Task item:
Within the listing below, locate all lines containing the word "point". Copy each one.

Given data:
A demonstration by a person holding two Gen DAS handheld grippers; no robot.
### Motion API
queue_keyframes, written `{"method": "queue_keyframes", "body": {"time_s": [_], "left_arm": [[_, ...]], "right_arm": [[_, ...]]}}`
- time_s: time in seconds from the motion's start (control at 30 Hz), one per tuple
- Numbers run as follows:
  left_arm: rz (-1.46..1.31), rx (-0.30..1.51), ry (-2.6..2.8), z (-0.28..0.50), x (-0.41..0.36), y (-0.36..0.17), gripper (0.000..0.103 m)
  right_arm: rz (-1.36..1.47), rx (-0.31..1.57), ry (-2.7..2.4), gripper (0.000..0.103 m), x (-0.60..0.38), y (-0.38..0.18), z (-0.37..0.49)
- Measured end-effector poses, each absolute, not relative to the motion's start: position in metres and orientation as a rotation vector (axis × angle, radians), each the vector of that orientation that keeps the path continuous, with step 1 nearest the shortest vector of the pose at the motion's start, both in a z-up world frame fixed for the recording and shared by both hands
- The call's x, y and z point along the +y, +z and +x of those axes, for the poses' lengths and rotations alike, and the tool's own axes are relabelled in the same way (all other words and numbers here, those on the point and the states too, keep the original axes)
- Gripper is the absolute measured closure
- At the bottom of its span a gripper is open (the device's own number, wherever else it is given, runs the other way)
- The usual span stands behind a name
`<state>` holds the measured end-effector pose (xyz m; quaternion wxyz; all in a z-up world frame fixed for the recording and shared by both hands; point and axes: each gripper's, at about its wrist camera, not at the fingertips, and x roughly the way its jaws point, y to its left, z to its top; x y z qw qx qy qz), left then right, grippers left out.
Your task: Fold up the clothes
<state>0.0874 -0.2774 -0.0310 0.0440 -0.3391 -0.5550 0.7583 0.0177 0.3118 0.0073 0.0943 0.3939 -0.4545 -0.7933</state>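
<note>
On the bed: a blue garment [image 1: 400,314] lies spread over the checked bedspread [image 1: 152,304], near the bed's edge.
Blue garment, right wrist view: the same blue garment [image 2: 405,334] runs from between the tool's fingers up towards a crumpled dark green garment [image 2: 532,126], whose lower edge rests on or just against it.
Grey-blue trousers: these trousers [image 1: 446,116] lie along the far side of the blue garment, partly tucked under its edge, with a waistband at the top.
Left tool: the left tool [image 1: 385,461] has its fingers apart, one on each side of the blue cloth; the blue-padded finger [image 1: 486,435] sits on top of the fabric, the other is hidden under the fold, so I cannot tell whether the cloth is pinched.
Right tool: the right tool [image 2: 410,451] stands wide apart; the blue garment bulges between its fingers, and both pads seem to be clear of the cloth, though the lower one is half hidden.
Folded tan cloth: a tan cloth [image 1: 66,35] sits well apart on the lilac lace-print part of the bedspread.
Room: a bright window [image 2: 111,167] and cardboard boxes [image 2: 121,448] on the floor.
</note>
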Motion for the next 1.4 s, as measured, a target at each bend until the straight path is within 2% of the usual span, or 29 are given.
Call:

Written reply:
- The call's x, y and z point along the +y, +z and +x of those axes, for the poses' lengths and rotations alike, and the tool's own axes are relabelled in the same way (all other words and numbers here, those on the point and the states too, keep the original axes)
`<state>` holds the measured end-effector pose (xyz m; quaternion wxyz; all in a z-up world frame fixed for the recording and shared by both hands; point and axes: each gripper's, at about its wrist camera, not at the fingertips, and x roughly the way its jaws point, y to its left, z to its top; x y z qw qx qy qz), left then right, grippers left out.

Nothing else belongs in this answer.